The Forced Labor Enforcement Task Force failed to undertake a transparent process in considering exporter Ninestar's application for delisting from the Uyghur Forced Labor Prevention Act Entity List, Ninestar told the Court of International Trade on June 26. Ninestar said FLETF's process was neither "fair, transparent," nor "productive," and led the task force to ignore its obligations and the company's rights under the Administrative Procedure Act (Ninestar Corp. v. United States, CIT # 23-00182).
The U.S. filed its opening brief on June 27 in the appeal on the legality of the tariffs imposed under the International Emergency Economic Powers Act before the U.S. Court of Appeals for the D.C. Circuit, arguing that the district court got the jurisdiction and merits questions wrong. The government said the U.S. District Court for the District of Columbia took a "nonsensical" view of the Court of International Trade's jurisdiction and that, contrary to the court's ruling, IEEPA does confer tariff-setting authority (Learning Resources v. Donald J. Trump, D.C. Cir. # 25-5202).
The Supreme Court's recent decision to eliminate nationwide injunctions won't impact the Court of International Trade, attorneys told us. The trade court is a court of national jurisdiction and will keep the right to issue nationwide injunctions for issues within its jurisdiction, the attorneys said.

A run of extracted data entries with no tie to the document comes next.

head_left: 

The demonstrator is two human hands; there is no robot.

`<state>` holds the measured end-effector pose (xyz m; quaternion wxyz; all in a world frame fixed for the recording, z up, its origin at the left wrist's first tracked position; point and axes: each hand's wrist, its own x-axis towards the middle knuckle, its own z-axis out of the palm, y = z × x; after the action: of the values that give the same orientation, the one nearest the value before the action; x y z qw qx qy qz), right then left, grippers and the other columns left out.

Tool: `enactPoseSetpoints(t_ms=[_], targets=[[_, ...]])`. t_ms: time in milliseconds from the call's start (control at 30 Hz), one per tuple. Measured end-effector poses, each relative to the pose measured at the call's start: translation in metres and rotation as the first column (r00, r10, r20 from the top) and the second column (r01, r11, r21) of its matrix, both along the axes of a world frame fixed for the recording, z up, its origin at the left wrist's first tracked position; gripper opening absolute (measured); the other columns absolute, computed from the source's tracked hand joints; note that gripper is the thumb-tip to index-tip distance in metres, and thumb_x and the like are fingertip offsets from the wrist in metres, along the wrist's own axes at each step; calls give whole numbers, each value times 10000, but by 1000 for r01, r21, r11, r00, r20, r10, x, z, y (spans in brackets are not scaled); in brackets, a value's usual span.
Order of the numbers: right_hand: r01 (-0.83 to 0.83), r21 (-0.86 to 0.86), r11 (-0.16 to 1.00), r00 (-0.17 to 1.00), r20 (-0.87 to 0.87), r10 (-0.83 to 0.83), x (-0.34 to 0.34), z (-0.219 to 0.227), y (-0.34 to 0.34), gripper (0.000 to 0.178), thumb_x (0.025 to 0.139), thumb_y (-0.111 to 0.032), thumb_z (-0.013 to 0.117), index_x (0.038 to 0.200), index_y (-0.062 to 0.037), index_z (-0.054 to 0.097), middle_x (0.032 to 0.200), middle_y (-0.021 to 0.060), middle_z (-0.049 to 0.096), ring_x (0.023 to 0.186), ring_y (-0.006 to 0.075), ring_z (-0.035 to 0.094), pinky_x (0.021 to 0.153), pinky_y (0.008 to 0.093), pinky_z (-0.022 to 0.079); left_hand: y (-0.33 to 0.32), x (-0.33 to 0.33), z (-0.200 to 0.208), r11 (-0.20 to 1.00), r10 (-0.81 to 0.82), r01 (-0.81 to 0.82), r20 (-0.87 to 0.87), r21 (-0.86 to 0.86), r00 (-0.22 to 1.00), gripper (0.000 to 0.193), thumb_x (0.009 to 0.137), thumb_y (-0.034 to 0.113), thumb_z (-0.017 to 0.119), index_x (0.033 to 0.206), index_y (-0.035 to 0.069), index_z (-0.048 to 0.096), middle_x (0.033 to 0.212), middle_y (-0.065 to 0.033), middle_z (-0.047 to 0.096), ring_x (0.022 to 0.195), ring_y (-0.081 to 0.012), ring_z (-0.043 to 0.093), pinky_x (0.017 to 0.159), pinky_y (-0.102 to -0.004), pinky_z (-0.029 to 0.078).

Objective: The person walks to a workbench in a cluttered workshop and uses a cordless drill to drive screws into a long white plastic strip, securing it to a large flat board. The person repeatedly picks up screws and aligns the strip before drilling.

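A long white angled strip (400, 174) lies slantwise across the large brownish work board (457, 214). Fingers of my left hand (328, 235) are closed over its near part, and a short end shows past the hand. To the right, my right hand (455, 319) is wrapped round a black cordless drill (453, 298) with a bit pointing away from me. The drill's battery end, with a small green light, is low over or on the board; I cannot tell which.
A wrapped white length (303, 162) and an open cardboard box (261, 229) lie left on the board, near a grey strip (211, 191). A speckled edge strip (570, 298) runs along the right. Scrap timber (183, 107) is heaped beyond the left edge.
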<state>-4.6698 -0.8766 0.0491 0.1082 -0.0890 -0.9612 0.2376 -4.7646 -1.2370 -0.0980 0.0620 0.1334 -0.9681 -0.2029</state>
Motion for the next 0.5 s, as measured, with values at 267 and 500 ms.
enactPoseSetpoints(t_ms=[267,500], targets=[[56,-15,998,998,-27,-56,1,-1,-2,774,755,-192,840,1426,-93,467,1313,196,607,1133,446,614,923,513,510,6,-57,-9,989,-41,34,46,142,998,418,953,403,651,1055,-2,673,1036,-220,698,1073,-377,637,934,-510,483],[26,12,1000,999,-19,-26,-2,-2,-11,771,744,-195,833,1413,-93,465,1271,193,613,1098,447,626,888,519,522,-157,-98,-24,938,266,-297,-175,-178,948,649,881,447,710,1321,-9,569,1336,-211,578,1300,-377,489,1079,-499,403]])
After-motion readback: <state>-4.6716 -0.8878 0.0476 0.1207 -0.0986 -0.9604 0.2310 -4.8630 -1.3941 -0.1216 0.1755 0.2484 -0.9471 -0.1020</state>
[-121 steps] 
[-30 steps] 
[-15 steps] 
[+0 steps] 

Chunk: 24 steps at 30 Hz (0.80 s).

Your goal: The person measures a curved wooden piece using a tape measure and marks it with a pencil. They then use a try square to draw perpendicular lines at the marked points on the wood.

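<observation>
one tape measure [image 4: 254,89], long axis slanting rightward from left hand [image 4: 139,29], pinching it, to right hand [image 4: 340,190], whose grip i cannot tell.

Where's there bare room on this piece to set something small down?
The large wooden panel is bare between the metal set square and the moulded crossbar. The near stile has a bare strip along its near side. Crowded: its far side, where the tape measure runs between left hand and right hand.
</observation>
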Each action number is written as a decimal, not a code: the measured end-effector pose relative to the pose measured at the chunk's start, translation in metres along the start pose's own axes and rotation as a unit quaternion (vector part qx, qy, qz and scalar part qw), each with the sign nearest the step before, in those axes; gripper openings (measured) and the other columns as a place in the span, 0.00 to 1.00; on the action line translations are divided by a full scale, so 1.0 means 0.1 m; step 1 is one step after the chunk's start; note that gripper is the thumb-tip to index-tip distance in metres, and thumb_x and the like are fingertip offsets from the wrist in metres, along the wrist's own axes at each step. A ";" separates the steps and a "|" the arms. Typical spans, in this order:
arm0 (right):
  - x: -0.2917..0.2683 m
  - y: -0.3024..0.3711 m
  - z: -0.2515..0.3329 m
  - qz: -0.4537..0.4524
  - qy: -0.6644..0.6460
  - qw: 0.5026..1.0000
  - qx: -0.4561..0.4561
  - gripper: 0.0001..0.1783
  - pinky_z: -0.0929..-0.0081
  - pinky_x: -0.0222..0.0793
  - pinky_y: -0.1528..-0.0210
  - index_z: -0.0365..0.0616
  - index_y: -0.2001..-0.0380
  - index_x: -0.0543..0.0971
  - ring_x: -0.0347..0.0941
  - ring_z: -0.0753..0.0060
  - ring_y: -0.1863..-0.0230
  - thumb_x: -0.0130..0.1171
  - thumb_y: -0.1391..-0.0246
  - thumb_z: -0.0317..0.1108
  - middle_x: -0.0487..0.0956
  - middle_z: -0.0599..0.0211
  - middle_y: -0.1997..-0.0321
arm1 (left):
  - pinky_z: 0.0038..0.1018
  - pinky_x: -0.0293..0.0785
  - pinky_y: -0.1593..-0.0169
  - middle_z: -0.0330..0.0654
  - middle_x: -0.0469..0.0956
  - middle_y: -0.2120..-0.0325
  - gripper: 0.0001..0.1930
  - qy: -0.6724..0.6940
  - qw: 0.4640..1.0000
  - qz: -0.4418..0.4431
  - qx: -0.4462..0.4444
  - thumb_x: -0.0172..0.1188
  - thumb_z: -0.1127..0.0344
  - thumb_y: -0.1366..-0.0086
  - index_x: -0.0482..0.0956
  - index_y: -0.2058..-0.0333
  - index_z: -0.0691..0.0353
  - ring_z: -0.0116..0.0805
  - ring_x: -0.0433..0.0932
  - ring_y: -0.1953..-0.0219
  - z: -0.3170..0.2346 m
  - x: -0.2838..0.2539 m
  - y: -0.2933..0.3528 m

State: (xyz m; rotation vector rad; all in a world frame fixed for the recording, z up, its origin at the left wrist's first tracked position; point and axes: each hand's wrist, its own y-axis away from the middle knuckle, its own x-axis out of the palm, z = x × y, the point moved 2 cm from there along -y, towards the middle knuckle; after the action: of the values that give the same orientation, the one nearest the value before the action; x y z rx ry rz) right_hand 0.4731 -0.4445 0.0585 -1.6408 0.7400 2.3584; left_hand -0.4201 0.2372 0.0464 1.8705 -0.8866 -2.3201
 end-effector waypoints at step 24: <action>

The Court of International Trade on June 26 heard oral argument in a suit from U.S. solar cell maker Auxin Solar and solar module designer Concept Clean Energy against the Biden administration's decision to pause antidumping and countervailing duties on solar cells and modules from four Southeast Asian countries. Judge Timothy Reif heard from DOJ, the plaintiffs and counsel for various solar cell importers and exporters on whether Auxin waited too long to file suit and the propriety of applying retroactive relief, given that the affected importers would be subject to massive antidumping and countervailing duties without a chance for review (Auxin Solar v. United States, CIT # 23-00274).
A Thai wheel exporter and three importers filed their opening bid at the U.S. Court of Appeals for the Federal Circuit challenge a trade court ruling that their products, wheels made with some Chinese-origin components, originated from China rather than Thailand (Asia Wheel Co. v. United States, Fed. Cir. # 25-1689).
The Court of International Trade called on future litigants to address the "various problems of interpretation" posed by the Commerce Department's subassemblies provision in its antidumping duty and countervailing duty orders. In a pair of decisions issued June 25, Judge Timothy Stanceu said the current construction of the provision can lead to "unreasonable, and even absurd, results."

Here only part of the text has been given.